Output the data as it stands. Each line must match exactly.
************
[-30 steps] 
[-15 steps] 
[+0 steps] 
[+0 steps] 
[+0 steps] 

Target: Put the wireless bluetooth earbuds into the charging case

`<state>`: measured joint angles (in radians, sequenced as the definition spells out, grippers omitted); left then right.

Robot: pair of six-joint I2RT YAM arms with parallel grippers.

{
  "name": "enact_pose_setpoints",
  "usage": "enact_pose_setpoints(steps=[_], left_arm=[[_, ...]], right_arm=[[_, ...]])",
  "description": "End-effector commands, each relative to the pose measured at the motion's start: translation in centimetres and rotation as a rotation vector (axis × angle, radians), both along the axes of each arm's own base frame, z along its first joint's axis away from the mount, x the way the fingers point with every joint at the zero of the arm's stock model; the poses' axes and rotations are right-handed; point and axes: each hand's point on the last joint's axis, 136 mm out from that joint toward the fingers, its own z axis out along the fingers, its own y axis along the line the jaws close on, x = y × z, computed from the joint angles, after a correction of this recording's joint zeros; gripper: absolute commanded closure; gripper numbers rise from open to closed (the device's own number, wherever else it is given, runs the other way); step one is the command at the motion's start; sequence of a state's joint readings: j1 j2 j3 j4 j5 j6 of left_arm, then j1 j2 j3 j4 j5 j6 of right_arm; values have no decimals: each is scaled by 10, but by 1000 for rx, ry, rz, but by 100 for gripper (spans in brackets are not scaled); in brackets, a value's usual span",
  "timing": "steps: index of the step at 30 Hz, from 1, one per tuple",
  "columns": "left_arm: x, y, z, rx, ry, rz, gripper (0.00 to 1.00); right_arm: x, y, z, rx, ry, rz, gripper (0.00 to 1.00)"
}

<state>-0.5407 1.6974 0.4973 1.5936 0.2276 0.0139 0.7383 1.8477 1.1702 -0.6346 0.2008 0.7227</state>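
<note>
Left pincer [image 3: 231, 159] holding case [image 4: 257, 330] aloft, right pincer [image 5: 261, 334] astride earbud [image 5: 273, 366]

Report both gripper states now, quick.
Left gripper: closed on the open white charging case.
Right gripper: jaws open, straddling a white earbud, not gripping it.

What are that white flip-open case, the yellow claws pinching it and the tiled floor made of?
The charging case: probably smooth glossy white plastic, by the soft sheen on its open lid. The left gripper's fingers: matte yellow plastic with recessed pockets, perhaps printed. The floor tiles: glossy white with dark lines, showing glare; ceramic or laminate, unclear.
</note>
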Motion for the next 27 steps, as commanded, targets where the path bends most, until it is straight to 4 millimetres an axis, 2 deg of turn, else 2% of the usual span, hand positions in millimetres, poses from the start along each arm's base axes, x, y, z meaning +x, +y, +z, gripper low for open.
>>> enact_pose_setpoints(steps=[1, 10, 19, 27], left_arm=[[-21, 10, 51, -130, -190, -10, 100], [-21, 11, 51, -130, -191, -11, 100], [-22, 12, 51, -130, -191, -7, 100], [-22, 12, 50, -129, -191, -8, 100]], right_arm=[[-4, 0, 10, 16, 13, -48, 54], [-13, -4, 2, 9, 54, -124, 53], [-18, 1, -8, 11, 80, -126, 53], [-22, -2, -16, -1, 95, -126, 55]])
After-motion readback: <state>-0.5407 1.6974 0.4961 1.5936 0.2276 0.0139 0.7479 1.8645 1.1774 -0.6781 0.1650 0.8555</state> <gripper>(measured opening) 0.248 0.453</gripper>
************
▸ **Answer box**:
[-30 steps] 
[-15 steps] 
[+0 steps] 
[+0 steps] 
[+0 steps] 

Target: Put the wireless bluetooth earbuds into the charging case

`<state>`: measured joint angles (in radians, sequenced as the definition spells out, grippers omitted); left then right.

Robot: pair of six-joint I2RT YAM arms with parallel grippers.

{
  "name": "enact_pose_setpoints",
  "usage": "enact_pose_setpoints(steps=[_], left_arm=[[_, ...]], right_arm=[[_, ...]])",
  "description": "End-effector commands, each relative to the pose measured at the motion's start: translation in centimetres and rotation as a rotation vector (axis × angle, radians), both along the axes of each arm's own base frame, z along its first joint's axis away from the mount, x the way the fingers point with every joint at the zero of the arm's stock model; the poses' axes and rotations are right-handed; point and axes: each hand's point on the last joint's axis, 136 mm out from that joint toward the fingers, its own z axis out along the fingers, its own y axis along the line the jaws close on, x = y × z, computed from the joint angles, after a correction of this recording's joint zeros; gripper: absolute commanded closure; gripper numbers rise from open to closed (the device's own number, wherever else it is given, runs the other way); step one is the command at the motion's start; sequence of a state's joint readings: j1 j2 j3 j4 j5 j6 of left_arm, then j1 j2 j3 j4 j5 j6 of right_arm; values have no decimals: each is scaled by 10, but by 1000 for rx, ry, rz, but by 100 for gripper (spans in brackets are not scaled); in brackets, a value's usual span",
  "timing": "steps: index of the step at 30 Hz, from 1, one per tuple",
  "columns": "left_arm: x, y, z, rx, ry, rz, gripper (0.00 to 1.00); right_arm: x, y, z, rx, ry, rz, gripper (0.00 to 1.00)"
}

<state>-0.5407 1.6974 0.4973 1.5936 0.2276 0.0139 0.7383 1.8477 1.1702 -0.6346 0.2008 0.7227</state>
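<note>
Left pincer [image 3: 231, 159] holding case [image 4: 257, 330] aloft, right pincer [image 5: 261, 334] astride earbud [image 5: 273, 366]

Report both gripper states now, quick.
Left gripper: closed on the open white charging case.
Right gripper: jaws open, straddling a white earbud, not gripping it.

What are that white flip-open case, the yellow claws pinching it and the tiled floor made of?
The charging case: probably smooth glossy white plastic, by the soft sheen on its open lid. The left gripper's fingers: matte yellow plastic with recessed pockets, perhaps printed. The floor tiles: glossy white with dark lines, showing glare; ceramic or laminate, unclear.
</note>
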Motion for the next 27 steps, as commanded, targets where the path bends most, until it is straight to 4 millimetres an axis, 2 deg of turn, else 2% of the usual span, hand positions in millimetres, poses from the start along each arm's base axes, x, y, z meaning +x, +y, +z, gripper low for open.
>>> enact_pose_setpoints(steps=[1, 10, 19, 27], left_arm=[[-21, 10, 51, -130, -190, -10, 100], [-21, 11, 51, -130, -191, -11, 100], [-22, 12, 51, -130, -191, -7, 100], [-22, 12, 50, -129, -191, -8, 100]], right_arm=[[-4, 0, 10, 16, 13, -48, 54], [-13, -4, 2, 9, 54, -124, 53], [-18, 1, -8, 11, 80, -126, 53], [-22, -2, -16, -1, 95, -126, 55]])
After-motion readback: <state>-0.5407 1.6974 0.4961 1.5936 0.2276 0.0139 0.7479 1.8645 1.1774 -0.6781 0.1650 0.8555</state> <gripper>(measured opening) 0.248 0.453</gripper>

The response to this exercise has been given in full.